Chereads / BEN ABRAHAM / Chapter 17 - 17. Sikap yang Berbeda

Chapter 17 - 17. Sikap yang Berbeda

Suara berisik dari arah ruang makan, membuat suasana pagi didalam kediaman Abraham sedikit berbeda. Ibu dan Anak lelakinya yang tengah duduk bersama, tampak memperdebatkan hal kecil layaknya keluarga kebanyakan.

"Ayo sayang buka mulutmu! Kau harus makan, setelah itu meminum obat." Ucap Alena sambil mengenggam sendok berisi nasi dihadapan putranya.

"Aku mual Mommy." Robin menggelengkan kepalanya, menolak suapan nasi dari Alena.

"Apa perlu Daddy yang menyuapimu, Robin? Cepatlah makan, jangan banyak beralasan!" Suara tegas Daddynya yang baru saja memasuki ruang makan membuat Robin mendesah pelan. Dia memang paling takut dengan Daddynya, dan tidak ingin melihat kembali emosi Daddynya di pagi hari.

"Ben...." Alena menatapnya tajam.

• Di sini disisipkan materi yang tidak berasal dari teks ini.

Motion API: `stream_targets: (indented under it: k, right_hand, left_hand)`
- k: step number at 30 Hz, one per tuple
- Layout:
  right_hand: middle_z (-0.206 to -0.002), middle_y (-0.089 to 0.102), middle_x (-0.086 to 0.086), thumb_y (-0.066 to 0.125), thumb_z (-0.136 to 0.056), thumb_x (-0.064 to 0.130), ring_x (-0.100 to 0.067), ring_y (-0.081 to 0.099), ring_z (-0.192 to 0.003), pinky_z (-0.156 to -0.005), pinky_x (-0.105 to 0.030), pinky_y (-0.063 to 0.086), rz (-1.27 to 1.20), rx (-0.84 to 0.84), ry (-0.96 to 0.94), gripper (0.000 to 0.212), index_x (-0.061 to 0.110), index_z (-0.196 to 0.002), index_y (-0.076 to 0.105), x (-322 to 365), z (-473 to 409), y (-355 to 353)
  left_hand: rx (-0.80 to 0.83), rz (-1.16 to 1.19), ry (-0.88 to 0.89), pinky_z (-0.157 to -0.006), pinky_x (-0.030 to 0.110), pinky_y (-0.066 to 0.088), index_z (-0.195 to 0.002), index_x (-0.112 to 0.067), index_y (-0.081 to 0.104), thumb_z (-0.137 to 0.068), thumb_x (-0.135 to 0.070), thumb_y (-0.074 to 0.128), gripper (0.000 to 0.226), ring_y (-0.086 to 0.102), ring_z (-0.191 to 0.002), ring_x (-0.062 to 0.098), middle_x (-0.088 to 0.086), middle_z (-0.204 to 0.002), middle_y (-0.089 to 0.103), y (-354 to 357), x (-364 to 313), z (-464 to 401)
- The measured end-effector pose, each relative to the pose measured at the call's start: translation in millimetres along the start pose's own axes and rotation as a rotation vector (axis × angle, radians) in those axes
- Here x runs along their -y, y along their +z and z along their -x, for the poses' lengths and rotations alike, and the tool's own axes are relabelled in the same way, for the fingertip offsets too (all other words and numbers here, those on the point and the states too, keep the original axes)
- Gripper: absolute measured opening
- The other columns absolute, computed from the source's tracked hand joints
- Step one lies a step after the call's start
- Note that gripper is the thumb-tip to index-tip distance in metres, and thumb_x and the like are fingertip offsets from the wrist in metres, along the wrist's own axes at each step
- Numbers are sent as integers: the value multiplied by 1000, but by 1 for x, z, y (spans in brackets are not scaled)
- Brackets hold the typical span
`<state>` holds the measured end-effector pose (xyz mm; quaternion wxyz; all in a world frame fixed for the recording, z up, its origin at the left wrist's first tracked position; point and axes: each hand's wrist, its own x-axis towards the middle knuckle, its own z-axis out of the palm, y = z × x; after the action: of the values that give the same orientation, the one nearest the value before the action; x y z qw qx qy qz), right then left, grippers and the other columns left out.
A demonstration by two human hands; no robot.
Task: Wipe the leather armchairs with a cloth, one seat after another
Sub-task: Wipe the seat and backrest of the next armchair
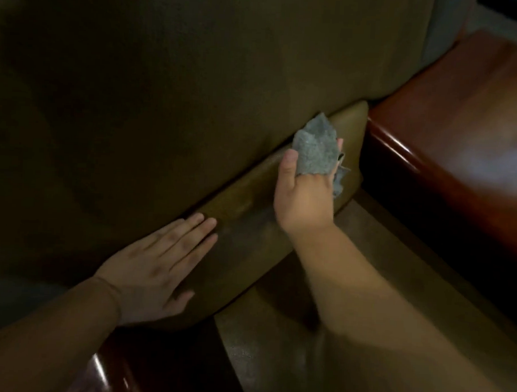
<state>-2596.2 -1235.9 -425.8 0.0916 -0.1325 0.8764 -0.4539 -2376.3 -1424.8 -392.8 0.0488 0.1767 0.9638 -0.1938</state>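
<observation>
An olive-brown leather armchair fills the view; its big seat cushion (pixel 155 96) lies over a lower leather edge (pixel 245 201). My right hand (pixel 304 195) grips a crumpled grey cloth (pixel 314 149) and holds it against that lower edge near the cushion's right corner. Fingers straight, my left hand (pixel 156 268) rests flat on the cushion's front rim, to the left of and below the right hand.
A glossy reddish-brown wooden armrest (pixel 449 139) runs along the right side. Another polished wooden piece (pixel 116 367) shows at the bottom left. Tan floor (pixel 274 344) lies between them, under my right forearm. The scene is dim.
</observation>
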Motion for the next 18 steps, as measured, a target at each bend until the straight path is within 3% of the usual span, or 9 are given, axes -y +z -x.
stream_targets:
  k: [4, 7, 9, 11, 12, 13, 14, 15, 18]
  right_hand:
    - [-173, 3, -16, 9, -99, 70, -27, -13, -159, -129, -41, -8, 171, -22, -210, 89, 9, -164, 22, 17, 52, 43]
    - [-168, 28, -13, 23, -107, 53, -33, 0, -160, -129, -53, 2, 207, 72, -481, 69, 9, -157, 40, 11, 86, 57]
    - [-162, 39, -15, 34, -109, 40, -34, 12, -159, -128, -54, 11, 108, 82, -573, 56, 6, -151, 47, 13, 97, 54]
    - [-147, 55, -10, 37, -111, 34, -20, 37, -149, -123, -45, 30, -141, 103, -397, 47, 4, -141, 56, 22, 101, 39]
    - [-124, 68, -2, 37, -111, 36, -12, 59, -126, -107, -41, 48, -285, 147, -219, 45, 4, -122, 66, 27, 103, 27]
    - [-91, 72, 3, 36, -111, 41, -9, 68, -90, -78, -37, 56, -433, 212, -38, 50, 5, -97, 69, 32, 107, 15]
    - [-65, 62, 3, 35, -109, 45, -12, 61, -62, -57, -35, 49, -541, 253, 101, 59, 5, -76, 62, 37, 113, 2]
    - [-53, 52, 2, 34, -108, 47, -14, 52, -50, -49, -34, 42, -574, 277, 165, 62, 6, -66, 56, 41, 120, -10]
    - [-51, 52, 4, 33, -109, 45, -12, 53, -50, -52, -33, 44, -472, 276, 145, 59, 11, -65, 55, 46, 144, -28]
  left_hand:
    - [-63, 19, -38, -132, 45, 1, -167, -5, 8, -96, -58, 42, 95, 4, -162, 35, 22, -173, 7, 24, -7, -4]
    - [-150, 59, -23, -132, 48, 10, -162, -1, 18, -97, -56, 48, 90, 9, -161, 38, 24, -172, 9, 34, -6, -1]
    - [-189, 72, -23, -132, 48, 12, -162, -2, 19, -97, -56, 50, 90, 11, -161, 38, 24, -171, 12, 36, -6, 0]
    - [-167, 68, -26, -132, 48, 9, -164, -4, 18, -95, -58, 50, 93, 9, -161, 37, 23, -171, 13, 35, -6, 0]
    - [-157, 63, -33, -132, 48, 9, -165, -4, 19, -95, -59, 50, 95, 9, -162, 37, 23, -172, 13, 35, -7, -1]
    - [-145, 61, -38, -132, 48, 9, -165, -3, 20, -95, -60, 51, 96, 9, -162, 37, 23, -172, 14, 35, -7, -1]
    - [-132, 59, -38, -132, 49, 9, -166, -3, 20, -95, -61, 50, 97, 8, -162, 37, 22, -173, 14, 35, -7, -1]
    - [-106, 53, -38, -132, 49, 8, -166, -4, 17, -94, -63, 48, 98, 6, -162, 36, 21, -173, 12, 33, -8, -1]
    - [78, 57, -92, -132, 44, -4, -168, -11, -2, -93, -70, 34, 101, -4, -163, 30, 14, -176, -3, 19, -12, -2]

Namum Ben tidak memperdulikan, dan memilih duduk di kursinya.

"Tidak mau. Aku maunya Mommy yang menyuapiku."

Alena tersenyum mendengar ucapan dari putranya. Dia kembali menyuapkan bubur kedalam mulut Robin yang tampak menurut menerima suapan darinya. Ancaman Ben memang benar-benar ampuh, hingga membuat Robin cepat sekali patuh.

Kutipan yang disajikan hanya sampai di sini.